L'ex segretario Pd poi aggiunge: "Salvini e la Lega hanno condiviso tutte le scelte governo, quindi si assumano le loro responsabilità. O si fa come me che mi assumo le mie responsabilità: li ascolto, ma dico che riaprire sarebbe una catastrofe o si ha la furbizia di condividere le scelte e poi si va nelle piazze a dar loro ragione.
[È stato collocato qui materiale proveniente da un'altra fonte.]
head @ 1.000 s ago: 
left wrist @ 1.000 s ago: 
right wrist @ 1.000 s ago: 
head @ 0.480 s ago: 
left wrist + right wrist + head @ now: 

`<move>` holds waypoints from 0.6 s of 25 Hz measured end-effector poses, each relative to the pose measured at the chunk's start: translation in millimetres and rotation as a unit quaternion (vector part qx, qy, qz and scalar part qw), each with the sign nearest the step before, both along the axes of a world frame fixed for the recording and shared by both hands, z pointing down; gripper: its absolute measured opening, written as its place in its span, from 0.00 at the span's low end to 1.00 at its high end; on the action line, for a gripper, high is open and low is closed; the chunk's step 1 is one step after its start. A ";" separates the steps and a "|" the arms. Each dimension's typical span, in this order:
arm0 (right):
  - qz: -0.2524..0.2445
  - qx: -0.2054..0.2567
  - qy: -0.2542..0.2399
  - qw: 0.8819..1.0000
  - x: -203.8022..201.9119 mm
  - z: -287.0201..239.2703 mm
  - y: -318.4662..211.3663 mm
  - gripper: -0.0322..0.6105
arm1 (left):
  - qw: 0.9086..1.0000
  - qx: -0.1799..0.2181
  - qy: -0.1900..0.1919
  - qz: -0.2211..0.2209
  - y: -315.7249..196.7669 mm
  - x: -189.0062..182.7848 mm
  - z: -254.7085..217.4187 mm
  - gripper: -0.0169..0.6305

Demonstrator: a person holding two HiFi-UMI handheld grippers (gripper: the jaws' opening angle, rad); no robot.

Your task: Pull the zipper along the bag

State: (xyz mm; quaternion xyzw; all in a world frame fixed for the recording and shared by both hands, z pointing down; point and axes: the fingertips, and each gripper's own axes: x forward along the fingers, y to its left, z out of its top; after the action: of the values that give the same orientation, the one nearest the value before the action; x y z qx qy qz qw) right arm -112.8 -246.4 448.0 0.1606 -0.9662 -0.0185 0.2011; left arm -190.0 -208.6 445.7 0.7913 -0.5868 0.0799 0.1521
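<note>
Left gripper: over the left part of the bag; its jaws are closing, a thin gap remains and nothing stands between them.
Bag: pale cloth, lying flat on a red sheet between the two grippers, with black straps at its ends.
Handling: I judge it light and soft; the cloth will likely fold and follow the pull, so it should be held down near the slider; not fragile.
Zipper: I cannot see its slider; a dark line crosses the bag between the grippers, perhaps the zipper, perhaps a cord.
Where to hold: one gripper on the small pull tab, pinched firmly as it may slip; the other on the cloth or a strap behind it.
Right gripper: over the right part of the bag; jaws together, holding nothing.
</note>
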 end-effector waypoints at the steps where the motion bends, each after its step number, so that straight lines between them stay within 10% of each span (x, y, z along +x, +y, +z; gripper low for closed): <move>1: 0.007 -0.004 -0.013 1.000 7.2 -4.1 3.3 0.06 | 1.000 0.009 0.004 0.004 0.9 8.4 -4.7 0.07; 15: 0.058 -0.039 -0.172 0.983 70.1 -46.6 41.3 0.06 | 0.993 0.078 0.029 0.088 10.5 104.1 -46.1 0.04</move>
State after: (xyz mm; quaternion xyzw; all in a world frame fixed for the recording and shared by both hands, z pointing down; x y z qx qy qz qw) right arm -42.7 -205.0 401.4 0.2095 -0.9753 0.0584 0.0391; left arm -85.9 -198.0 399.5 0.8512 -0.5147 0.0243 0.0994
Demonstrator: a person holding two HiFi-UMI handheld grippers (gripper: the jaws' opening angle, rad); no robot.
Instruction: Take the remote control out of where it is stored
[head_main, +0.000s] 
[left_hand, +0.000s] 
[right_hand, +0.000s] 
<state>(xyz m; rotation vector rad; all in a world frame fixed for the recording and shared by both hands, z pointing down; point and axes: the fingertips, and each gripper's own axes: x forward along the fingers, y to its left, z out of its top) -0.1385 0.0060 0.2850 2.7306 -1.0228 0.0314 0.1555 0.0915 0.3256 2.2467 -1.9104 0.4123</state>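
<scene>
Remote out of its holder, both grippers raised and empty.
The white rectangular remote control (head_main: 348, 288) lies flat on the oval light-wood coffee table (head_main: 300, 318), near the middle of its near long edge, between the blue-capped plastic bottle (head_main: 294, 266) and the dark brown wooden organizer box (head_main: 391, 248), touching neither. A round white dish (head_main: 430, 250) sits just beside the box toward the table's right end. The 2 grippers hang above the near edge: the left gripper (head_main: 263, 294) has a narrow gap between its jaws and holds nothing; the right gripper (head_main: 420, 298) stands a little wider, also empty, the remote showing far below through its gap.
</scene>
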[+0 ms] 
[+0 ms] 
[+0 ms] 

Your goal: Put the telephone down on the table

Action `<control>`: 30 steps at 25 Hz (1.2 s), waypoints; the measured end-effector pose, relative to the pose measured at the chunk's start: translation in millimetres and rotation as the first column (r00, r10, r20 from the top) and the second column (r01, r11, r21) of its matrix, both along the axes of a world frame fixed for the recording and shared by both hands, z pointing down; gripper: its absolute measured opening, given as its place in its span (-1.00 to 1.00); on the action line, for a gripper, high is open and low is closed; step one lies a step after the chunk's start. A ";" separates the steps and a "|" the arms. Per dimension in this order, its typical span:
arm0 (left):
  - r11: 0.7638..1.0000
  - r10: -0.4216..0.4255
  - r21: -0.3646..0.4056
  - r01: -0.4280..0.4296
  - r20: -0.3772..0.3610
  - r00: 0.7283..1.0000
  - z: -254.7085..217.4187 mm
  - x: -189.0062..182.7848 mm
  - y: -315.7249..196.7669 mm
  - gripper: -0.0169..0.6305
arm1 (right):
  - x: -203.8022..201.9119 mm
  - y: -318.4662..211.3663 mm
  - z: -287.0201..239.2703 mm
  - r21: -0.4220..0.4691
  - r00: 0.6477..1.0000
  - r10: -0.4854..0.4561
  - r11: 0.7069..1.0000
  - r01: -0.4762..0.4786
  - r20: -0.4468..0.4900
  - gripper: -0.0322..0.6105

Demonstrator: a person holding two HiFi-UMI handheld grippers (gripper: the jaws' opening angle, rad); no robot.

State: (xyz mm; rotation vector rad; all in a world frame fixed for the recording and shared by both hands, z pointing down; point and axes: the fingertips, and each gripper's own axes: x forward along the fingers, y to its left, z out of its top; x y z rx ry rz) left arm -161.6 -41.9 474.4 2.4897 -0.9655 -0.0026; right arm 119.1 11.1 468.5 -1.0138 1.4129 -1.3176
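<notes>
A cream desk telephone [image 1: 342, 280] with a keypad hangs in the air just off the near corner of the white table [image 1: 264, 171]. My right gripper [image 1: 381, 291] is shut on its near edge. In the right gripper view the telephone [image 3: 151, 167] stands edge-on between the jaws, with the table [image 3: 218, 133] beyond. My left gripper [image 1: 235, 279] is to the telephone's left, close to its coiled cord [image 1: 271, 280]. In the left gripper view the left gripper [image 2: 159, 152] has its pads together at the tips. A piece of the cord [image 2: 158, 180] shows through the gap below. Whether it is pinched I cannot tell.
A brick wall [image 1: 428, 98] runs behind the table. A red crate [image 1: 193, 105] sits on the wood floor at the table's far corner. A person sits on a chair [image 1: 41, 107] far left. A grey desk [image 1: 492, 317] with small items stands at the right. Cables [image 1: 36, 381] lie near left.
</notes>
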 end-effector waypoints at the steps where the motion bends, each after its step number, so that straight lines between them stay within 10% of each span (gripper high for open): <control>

La Lega deve decidere: non si può avere la botte piena e la moglie ubriaca...". Non solo. "Draghi ha già detto che ci sarà un nuovo scostamento di bilancio. Fu chiaro nei primi incontri a dire che bisognava salvare le imprese italiane. Chi va a dire domani ai lavoratori in piazza: dobbiamo riaprire tutto, non fa il loro bene. Nelle manifestazioni vanno evitate le violenze, che poi abbiano colore politico fa parte della Costituzione", ha concluso Zingaretti.

 

E subito dopo, in merito al dibattito interno al Pd, ha aggiunto: "Per fortuna il Pd non è un partito personale, che rischiano di diventare delle sette. Mi auguro che rimanga per sempre un partito plurale. Che ci siano delle aree è normale, la patologia è la gestione del potere, che è un problema. Se c’è la moria delle idee, se è solo gestione del presente, c’è epilogo non felice".